* _DIRECTIONS FOR THIS TASK_: At the line containing "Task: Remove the", begin setting down the entries exactly, and stop only after the last line.

* _DATA FOR THIS EXERCISE_:

▼

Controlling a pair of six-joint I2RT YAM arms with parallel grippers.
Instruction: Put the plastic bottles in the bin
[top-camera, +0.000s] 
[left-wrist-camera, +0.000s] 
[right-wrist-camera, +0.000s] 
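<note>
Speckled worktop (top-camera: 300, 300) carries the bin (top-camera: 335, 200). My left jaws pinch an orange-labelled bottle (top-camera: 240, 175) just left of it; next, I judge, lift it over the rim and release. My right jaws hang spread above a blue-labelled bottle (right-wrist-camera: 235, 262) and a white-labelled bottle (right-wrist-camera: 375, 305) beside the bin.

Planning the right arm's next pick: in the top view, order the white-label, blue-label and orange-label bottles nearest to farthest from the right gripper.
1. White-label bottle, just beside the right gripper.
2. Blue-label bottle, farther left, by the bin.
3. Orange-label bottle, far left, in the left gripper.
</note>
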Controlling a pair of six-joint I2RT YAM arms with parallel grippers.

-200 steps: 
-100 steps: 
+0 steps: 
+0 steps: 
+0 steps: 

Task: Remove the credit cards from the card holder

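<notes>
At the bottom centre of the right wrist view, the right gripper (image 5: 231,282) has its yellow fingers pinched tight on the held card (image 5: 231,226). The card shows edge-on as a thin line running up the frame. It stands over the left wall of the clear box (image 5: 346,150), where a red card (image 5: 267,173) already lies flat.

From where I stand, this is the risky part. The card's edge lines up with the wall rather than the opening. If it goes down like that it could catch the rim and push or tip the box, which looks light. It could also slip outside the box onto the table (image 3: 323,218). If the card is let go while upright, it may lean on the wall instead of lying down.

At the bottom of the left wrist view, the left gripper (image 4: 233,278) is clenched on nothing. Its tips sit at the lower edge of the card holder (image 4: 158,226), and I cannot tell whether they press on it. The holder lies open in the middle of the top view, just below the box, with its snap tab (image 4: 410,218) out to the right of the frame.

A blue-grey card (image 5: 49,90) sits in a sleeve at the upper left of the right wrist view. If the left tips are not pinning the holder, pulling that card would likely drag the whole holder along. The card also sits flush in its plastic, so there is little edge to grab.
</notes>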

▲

* _OUTPUT OF THE TASK_:
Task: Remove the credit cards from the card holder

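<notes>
At the bottom centre of the right wrist view, the right gripper (image 5: 231,282) has its yellow fingers pinched tight on the held card (image 5: 231,226). The card shows edge-on as a thin line running up the frame. It stands over the left wall of the clear box (image 5: 346,150), where a red card (image 5: 267,173) already lies flat.

From where I stand, this is the risky part. The card's edge lines up with the wall rather than the opening. If it goes down like that it could catch the rim and push or tip the box, which looks light. It could also slip outside the box onto the table (image 3: 323,218). If the card is let go while upright, it may lean on the wall instead of lying down.

At the bottom of the left wrist view, the left gripper (image 4: 233,278) is clenched on nothing. Its tips sit at the lower edge of the card holder (image 4: 158,226), and I cannot tell whether they press on it. The holder lies open in the middle of the top view, just below the box, with its snap tab (image 4: 410,218) out to the right of the frame.

A blue-grey card (image 5: 49,90) sits in a sleeve at the upper left of the right wrist view. If the left tips are not pinning the holder, pulling that card would likely drag the whole holder along. The card also sits flush in its plastic, so there is little edge to grab.
</notes>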

The exercise has been carried out completely.